• _Exercise details_:
Your output should be the lines from the start of the data through the line containing "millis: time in", exactly and nothing more.
[Recorded data — start]
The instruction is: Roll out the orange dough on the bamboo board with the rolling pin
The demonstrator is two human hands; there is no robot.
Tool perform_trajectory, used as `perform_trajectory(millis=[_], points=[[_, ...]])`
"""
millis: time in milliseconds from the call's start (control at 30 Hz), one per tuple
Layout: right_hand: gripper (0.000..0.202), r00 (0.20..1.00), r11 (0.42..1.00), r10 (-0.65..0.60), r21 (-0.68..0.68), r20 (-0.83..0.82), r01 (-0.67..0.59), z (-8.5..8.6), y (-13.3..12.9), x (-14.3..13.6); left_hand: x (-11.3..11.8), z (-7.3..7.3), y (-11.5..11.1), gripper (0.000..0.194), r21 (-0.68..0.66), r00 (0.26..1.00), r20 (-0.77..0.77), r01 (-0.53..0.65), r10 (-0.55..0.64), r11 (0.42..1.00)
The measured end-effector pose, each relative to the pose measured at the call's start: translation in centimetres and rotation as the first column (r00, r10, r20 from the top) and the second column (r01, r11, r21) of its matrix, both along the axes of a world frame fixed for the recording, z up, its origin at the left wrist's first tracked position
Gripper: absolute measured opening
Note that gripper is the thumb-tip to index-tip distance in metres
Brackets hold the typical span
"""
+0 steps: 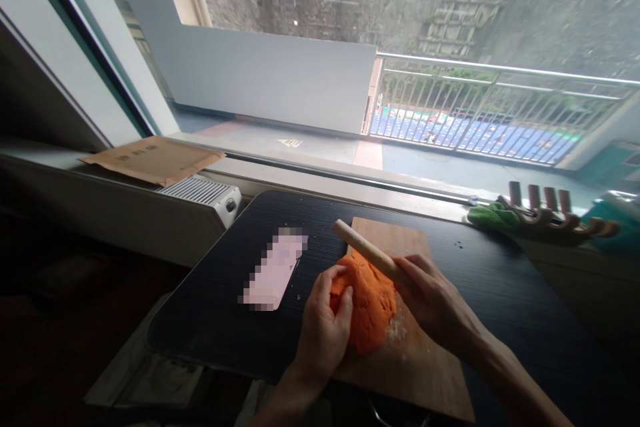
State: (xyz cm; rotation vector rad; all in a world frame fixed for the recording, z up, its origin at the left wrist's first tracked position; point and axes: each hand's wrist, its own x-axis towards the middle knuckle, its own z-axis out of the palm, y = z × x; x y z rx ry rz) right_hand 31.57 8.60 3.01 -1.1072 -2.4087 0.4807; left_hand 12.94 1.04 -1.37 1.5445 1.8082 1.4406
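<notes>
A flattened lump of orange dough point(371, 313) lies on a wooden board point(435, 367), with a little white flour beside its right edge. My left hand point(327, 320) curls around the dough's left edge, fingers and thumb gripping it. In my right hand point(425, 290) is a wooden rolling pin point(367, 244), held by its near right end. The pin slants up to the left across the dough's far side, its far tip beyond the dough. Whether the pin presses on the dough I cannot tell.
The board rests on a black table point(225, 320). Left of it lies a pink, blurred-out flat object point(277, 270). A green cloth point(493, 215) and a wooden rack point(543, 213) stand by the window at right. A brown envelope point(157, 159) lies on the radiator point(203, 195) at left.
</notes>
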Motion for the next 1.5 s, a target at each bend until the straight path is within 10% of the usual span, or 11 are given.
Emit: perform_trajectory(millis=[200, 433, 933, 1500], points=[[0.021, 0.989, 0.991, 0.049, -0.127, 0.139, -0.031, -1.8, 0.2, 0.1, -2.4, -0.8, -1.1, 0.037, -0.132, 0.926, -0.377, -0.013, -0.038, 0.991], [0.043, 0.923, 0.954, -0.296, 0.030, 0.244, 0.298, -3.1, 2.1, -4.5, -2.2, -0.6, 0.5, 0.030, -0.027, 0.887, -0.461, -0.001, -0.011, 1.000], [0.048, 0.918, 0.980, -0.184, -0.002, 0.350, 0.197, -3.1, 3.7, -5.8, -2.7, -3.1, 0.8, 0.037, -0.041, 0.944, -0.325, -0.080, 0.062, 0.996], [0.043, 0.871, 0.920, -0.351, -0.044, 0.344, 0.388, -3.3, 7.2, -6.5, -2.6, -4.5, 1.1, 0.042, 0.073, 0.939, -0.334, -0.058, 0.079, 0.996]])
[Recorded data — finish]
• _Task response_:
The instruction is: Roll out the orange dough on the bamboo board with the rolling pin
The demonstrator is two human hands; there is no robot.
Tool perform_trajectory, used as `perform_trajectory(millis=[_], points=[[_, ...]])`
"""
millis: time in milliseconds from the call's start (control at 30 Hz), one per tuple

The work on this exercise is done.